§ **What you have to do**
What is needed is an exact reproduction of the listing, without its pictures.

§ **Supplied material**
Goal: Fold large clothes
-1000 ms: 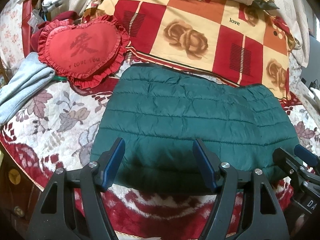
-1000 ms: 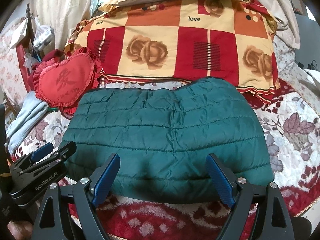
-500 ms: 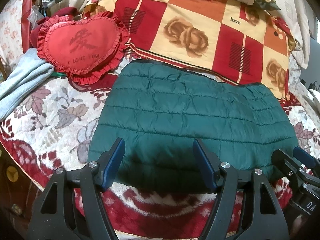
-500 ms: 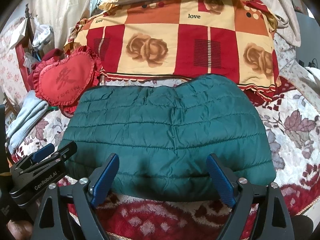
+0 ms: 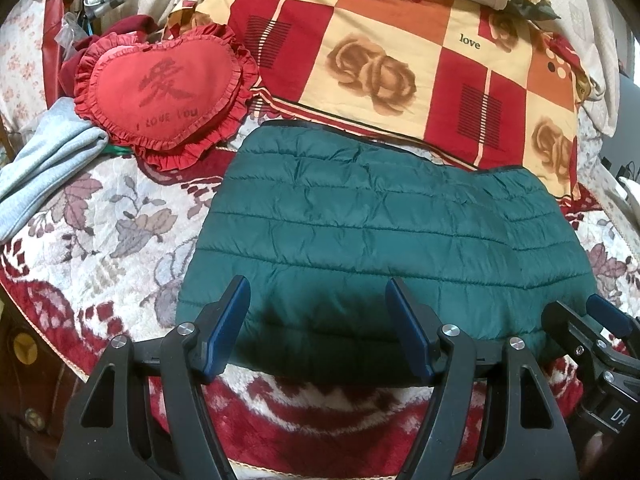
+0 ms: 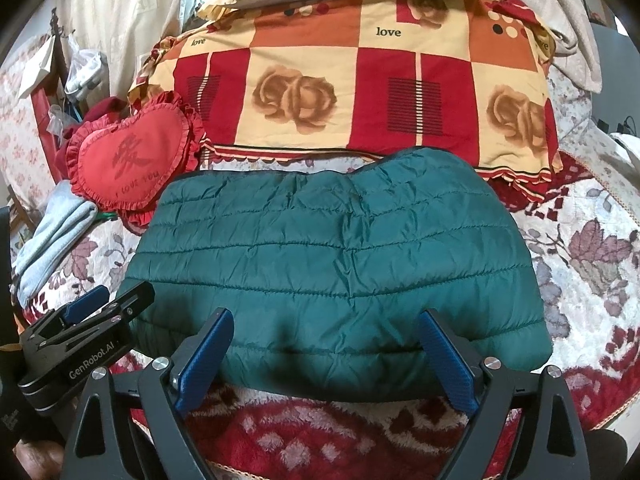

§ **Response box**
Goal: Fold large clothes
-1000 ms: 
-1000 ms: 
-500 ms: 
-500 ms: 
+0 ms: 
+0 ms: 

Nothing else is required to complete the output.